Indian authorities hope Kumar will be extradited soon, but Kumar will first be charged and tried in Nepal for violating the Foreign Currency Act by not declaring the cash he was carrying.

Police were also investigating whether he was involved in illegal kidney transplants in Nepal.

Only after Kumar is tried in Nepal would he be brought to India, said Majit Ahlawat, Gurgaon joint police commissioner.

Two weeks ago, Gurgaon police say they raided a home belonging to Kumar on the outskirts of Delhi, where they found a hidden state-of-the-art operating room in which many of the surgeries are said to have taken place. Five foreign tourists -- including two Americans -- waiting for kidneys were found in what police described as a "luxury guest house" owned by the doctor.

The Americans' passports were being held until they gave authorities more details about the illegal kidney racket. A waiting list of about 30 foreigners from at least five countries was also discovered, police said.

Police have been chasing Kumar -- also known as Dr. Santosh Raut -- since 1993, when he was accused of running an illegal kidney racket in Mumbai. The doctor had previously been arrested in Delhi in 2000 for involvement in the illegal trade of organs. Kumar does not have a license to perform surgery.
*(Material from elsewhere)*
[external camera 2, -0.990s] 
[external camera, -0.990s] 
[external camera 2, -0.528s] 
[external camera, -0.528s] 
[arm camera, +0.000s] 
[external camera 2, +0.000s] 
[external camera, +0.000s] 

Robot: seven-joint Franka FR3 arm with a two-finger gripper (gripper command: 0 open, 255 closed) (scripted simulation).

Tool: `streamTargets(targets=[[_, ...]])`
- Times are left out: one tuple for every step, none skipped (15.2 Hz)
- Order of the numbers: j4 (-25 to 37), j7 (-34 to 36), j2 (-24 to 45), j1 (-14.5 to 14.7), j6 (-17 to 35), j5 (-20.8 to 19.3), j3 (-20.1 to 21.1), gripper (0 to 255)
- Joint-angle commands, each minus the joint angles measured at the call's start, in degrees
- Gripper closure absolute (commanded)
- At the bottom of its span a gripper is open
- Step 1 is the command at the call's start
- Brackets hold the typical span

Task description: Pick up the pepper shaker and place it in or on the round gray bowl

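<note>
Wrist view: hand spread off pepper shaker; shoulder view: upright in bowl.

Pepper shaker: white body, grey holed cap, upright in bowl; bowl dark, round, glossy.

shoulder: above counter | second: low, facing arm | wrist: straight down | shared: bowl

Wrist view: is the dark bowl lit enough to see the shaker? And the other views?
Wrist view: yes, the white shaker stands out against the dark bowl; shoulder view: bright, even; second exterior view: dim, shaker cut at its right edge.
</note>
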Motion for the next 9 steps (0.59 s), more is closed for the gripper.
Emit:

In this most recent alleged racket, Kumar allegedly worked with his brother, who is also wanted by authorities. A third doctor involved in the case is under arrest and is reportedly cooperating with authorities.

The alleged scam preyed upon laborers who congregate daily at a central gathering spot where men approach them with job opportunities, according to police. Police say that Kumar's men would find victims at these locations, offer them daily work, and then either forcibly steal or coerce them into selling their kidneys.